The SEC sometimes conducts and relies upon polygraph tests when investigating insider trading? I have no idea if that is actually true--I certainly never saw that happen when I was at the SEC in the 1990s and I don't recall hearing about the SEC using polygraph tests in the years since. But according to an article today in the Atlanta Business Chronicle, the SEC asked to administer a polygraph test to a person it was investigating for insider trading.
O January 9, 2012, the SEC sued an Atlanta, Georgia entrepreneur named Pete Petit. The SEC alleges that Petit shared inside information with a friend about the imminent sale of Matria Healthcare, where Petit was chairman and CEO. Petit's friend allegedly made $94,000 by trading on the inside information. Petit is not alleged to have made any money from the trading, and denies sharing inside information.
The Atlanta Business Chronicle reports that Petit's attorney, Aaron Danzig, says he "gave the SEC results of the expert's polygraph test as specific evidence that Mr. Petit was truthful in stating he did not provide inside information, and that the SEC's claims are groundless.” Danzig says that the SEC then
asked Petit to submit to a second polygraph test that it would conduct. Petit agreed on the condition the SEC decline any enforcement action after he passed the second test. The SEC then sued Petit.

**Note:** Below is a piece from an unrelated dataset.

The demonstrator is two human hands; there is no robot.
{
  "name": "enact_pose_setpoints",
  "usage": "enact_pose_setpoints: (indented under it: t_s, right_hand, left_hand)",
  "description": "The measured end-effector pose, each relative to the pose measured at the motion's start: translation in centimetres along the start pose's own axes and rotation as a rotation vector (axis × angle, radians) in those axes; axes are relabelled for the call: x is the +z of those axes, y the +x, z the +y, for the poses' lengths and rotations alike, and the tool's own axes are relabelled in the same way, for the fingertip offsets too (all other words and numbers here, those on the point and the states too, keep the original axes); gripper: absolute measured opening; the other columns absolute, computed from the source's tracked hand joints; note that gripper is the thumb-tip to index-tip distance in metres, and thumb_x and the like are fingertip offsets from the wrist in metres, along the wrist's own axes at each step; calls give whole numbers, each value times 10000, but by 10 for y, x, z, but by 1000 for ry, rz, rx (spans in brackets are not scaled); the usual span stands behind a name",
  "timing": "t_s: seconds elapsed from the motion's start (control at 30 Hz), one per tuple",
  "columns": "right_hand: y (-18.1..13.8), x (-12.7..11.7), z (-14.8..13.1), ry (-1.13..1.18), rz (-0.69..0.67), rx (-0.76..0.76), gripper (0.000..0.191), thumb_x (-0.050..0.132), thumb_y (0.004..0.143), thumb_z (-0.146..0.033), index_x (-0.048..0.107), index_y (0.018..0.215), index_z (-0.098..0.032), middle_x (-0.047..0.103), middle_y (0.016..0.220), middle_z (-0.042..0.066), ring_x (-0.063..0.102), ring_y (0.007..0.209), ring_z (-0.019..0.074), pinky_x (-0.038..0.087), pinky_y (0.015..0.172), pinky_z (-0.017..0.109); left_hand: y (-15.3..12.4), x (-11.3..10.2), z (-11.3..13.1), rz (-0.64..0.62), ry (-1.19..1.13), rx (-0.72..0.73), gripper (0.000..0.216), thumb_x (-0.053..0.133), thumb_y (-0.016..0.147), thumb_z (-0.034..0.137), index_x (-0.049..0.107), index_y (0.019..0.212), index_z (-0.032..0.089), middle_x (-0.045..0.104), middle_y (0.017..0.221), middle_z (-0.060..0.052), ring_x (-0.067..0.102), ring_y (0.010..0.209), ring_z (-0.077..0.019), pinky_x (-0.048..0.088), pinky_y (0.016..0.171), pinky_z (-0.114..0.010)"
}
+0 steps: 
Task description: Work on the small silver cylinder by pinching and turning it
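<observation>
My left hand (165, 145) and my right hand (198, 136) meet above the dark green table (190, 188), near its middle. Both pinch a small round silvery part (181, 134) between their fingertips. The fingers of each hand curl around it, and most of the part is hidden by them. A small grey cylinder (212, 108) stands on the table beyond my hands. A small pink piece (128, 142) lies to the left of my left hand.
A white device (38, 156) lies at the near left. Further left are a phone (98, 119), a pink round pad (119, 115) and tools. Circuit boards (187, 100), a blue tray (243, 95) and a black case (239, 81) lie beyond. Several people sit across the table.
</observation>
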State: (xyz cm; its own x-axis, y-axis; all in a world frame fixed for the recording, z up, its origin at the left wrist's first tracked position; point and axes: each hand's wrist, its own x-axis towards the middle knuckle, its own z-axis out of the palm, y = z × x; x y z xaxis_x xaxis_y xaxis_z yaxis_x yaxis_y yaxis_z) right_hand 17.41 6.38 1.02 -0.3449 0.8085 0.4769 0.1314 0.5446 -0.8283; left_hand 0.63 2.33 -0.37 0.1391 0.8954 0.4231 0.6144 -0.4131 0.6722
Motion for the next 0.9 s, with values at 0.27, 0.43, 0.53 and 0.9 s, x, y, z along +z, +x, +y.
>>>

I am not surprised that from time-to-time, potential SEC defendants might offer to sit for polygraph tests. I just had no idea that the SEC ever took people up on such offers or actually conducted/supervised such tests. Can any SEC enforcement alumni or current SEC employees shed any light on this? Is taking an SEC-administered polygraph test actually on the menu of options for potential SEC defendants?